- Task directions -
Could each record be restated word for word?

- Data to process -
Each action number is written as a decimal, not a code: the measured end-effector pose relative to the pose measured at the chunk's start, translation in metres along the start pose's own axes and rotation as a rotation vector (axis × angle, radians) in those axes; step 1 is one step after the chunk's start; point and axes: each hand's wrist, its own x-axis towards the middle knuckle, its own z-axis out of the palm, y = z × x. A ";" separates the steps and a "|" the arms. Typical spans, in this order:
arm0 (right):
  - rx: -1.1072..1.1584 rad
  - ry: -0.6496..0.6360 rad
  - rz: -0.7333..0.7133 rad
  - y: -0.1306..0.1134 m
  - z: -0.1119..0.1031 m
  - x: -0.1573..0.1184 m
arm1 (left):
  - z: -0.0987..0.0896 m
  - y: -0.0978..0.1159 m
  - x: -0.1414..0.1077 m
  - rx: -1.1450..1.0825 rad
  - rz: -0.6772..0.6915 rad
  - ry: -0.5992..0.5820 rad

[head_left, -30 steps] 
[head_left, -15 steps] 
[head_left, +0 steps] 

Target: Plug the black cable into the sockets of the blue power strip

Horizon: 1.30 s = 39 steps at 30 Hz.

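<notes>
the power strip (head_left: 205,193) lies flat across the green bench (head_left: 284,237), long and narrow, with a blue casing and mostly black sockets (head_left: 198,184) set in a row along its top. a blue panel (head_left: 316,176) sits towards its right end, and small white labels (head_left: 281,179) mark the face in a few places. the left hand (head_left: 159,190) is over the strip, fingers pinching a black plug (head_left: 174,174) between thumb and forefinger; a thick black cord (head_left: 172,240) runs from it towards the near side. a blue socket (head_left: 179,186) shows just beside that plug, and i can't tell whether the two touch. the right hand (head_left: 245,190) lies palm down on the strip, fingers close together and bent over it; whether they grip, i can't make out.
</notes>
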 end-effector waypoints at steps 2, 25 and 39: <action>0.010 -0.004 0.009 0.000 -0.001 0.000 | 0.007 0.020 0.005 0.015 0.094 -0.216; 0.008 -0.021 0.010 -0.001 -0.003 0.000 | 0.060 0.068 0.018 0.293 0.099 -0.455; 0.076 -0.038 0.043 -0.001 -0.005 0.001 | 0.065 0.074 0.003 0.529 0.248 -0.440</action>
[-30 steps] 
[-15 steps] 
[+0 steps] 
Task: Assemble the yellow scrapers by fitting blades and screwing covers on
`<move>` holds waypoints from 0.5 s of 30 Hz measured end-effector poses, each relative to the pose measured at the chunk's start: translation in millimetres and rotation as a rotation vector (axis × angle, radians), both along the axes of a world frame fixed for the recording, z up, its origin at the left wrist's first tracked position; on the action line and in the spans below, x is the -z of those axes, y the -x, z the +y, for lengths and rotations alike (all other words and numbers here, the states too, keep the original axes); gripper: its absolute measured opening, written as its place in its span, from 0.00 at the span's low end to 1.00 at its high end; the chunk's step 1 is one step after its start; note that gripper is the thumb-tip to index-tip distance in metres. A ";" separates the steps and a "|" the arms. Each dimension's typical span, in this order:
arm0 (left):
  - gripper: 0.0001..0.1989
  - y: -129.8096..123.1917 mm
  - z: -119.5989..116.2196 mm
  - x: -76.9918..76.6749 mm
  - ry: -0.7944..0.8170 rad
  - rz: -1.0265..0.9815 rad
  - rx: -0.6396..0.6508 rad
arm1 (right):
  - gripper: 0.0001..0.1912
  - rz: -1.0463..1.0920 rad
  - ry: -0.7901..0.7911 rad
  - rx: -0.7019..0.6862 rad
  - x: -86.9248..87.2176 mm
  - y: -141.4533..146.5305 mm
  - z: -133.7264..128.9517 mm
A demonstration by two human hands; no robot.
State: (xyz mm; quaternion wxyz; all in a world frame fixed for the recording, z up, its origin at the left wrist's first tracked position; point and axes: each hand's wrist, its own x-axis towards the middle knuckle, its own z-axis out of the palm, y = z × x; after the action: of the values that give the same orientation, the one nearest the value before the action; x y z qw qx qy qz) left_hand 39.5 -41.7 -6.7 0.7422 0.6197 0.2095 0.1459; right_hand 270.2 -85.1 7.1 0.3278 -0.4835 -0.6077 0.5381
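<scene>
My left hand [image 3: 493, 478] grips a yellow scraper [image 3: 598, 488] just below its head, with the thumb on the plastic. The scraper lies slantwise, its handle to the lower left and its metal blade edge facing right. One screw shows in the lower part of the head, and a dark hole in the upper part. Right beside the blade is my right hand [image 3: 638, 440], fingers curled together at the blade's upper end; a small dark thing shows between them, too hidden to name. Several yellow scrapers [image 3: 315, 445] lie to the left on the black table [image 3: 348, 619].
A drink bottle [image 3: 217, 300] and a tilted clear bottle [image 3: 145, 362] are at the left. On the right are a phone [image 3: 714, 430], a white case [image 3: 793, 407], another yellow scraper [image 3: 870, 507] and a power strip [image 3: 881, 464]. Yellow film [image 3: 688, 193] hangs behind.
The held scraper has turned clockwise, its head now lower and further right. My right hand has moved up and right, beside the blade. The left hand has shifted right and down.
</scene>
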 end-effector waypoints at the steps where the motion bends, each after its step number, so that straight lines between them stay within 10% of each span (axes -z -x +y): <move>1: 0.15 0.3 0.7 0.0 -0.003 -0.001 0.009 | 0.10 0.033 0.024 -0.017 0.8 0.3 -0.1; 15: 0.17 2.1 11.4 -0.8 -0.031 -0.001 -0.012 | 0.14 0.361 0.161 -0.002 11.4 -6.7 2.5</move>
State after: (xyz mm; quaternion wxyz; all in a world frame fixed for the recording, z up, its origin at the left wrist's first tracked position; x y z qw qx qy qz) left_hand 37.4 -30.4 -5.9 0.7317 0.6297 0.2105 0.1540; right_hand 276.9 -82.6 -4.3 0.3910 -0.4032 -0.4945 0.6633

- Solution for this task -
Each action number is written as a decimal, not a code: the measured end-effector pose relative to the pose measured at the chunk's start, translation in metres along the start pose's own axes and rotation as a rotation vector (axis × angle, radians) in those axes; step 1 is one step after the chunk's start; point and axes: each hand's wrist, its own x-axis towards the middle knuckle, its own z-axis out of the palm, y = z × x. A ";" separates the steps and a "|" the arms. Typical spans, in this order:
arm0 (right):
  - rx: -1.1072..1.1584 rad
  - ry: -0.6496..0.6360 rad
  - rz: -0.7333..0.7133 rad
  - y: -0.1306..0.1134 m
  - z: -0.1119..0.1031 m
  - x: -0.1573..0.1184 m
arm1 (left):
  - z: -0.0987..0.0896 m
  - y: -0.0978..0.1159 m
  - x: -0.1414..0.1077 m
  - rx: -1.1450..1.0825 rad
  - rz: -0.6772..0.6915 rad
  - ry: -0.5992..0.5820 rad

[head_left, -30 steps] 
[head_left, -15 steps] 
[head_left, +0 steps] 

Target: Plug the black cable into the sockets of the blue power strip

Horizon: 1.30 s = 39 steps at 30 Hz.

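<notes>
the power strip (head_left: 205,193) lies flat across the green bench (head_left: 284,237), long and narrow, with a blue casing and mostly black sockets (head_left: 198,184) set in a row along its top. a blue panel (head_left: 316,176) sits towards its right end, and small white labels (head_left: 281,179) mark the face in a few places. the left hand (head_left: 159,190) is over the strip, fingers pinching a black plug (head_left: 174,174) between thumb and forefinger; a thick black cord (head_left: 172,240) runs from it towards the near side. a blue socket (head_left: 179,186) shows just beside that plug, and i can't tell whether the two touch. the right hand (head_left: 245,190) lies palm down on the strip, fingers close together and bent over it; whether they grip, i can't make out.
</notes>
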 end-effector waypoints at steps 2, 25 and 39: <action>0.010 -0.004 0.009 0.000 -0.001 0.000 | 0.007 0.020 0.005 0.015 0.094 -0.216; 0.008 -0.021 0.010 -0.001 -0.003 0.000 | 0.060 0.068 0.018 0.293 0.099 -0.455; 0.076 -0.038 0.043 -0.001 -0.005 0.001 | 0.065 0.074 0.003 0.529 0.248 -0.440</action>
[-30 steps] 
[-15 steps] 
[+0 steps] 
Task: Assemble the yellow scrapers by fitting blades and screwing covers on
`<move>` holds waypoints from 0.5 s of 30 Hz measured end-effector poses, each relative to the pose measured at the chunk's start: translation in millimetres and rotation as a rotation vector (axis × angle, radians), both along the axes of a world frame fixed for the recording, z up, its origin at the left wrist's first tracked position; on the action line and in the spans below, x is the -z of those axes, y the -x, z the +y, for lengths and rotations alike (all other words and numbers here, the states too, keep the original axes); gripper: its absolute measured opening, written as its place in its span, from 0.00 at the span's low end to 1.00 at its high end; the chunk's step 1 is one step after its start; note that gripper is the thumb-tip to index-tip distance in metres. A ";" separates the steps and a "|" the arms. Each dimension's typical span, in this order:
arm0 (left):
  - gripper: 0.0001..0.1989
  - y: -129.8096..123.1917 mm
  - z: -119.5989..116.2196 mm
  - x: -76.9918..76.6749 mm
  - ry: -0.7944..0.8170 rad
  - rz: -1.0265..0.9815 rad
  - rx: -0.6396..0.6508 rad
arm1 (right):
  - gripper: 0.0001..0.1912
  - rz: -1.0463..1.0920 rad
  - ry: -0.7901..0.7911 rad
  - rx: -0.7019..0.6862 rad
  - x: -86.9248..87.2176 mm
  - y: -141.4533..146.5305 mm
  - z: -133.7264..128.9517 mm
A demonstration by two human hands; no robot.
State: (xyz mm; quaternion wxyz; all in a world frame fixed for the recording, z up, its origin at the left wrist's first tracked position; point and axes: each hand's wrist, its own x-axis towards the middle knuckle, its own z-axis out of the palm, y = z × x; after the action: of the values that give the same orientation, the one nearest the value before the action; x y z qw qx qy qz) left_hand 39.5 -41.7 -6.7 0.7422 0.6197 0.2095 0.1459; right_hand 270.2 -85.1 7.1 0.3278 -0.4835 -0.6077 0.5381
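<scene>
My left hand [image 3: 493, 478] grips a yellow scraper [image 3: 598, 488] just below its head, with the thumb on the plastic. The scraper lies slantwise, its handle to the lower left and its metal blade edge facing right. One screw shows in the lower part of the head, and a dark hole in the upper part. Right beside the blade is my right hand [image 3: 638, 440], fingers curled together at the blade's upper end; a small dark thing shows between them, too hidden to name. Several yellow scrapers [image 3: 315, 445] lie to the left on the black table [image 3: 348, 619].
A drink bottle [image 3: 217, 300] and a tilted clear bottle [image 3: 145, 362] are at the left. On the right are a phone [image 3: 714, 430], a white case [image 3: 793, 407], another yellow scraper [image 3: 870, 507] and a power strip [image 3: 881, 464]. Yellow film [image 3: 688, 193] hangs behind.
The held scraper has turned clockwise, its head now lower and further right. My right hand has moved up and right, beside the blade. The left hand has shifted right and down.
</scene>
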 end-effector waypoints at the steps where the motion bends, each after its step number, so that straight lines between them stay within 10% of each span (axes -z -x +y): <move>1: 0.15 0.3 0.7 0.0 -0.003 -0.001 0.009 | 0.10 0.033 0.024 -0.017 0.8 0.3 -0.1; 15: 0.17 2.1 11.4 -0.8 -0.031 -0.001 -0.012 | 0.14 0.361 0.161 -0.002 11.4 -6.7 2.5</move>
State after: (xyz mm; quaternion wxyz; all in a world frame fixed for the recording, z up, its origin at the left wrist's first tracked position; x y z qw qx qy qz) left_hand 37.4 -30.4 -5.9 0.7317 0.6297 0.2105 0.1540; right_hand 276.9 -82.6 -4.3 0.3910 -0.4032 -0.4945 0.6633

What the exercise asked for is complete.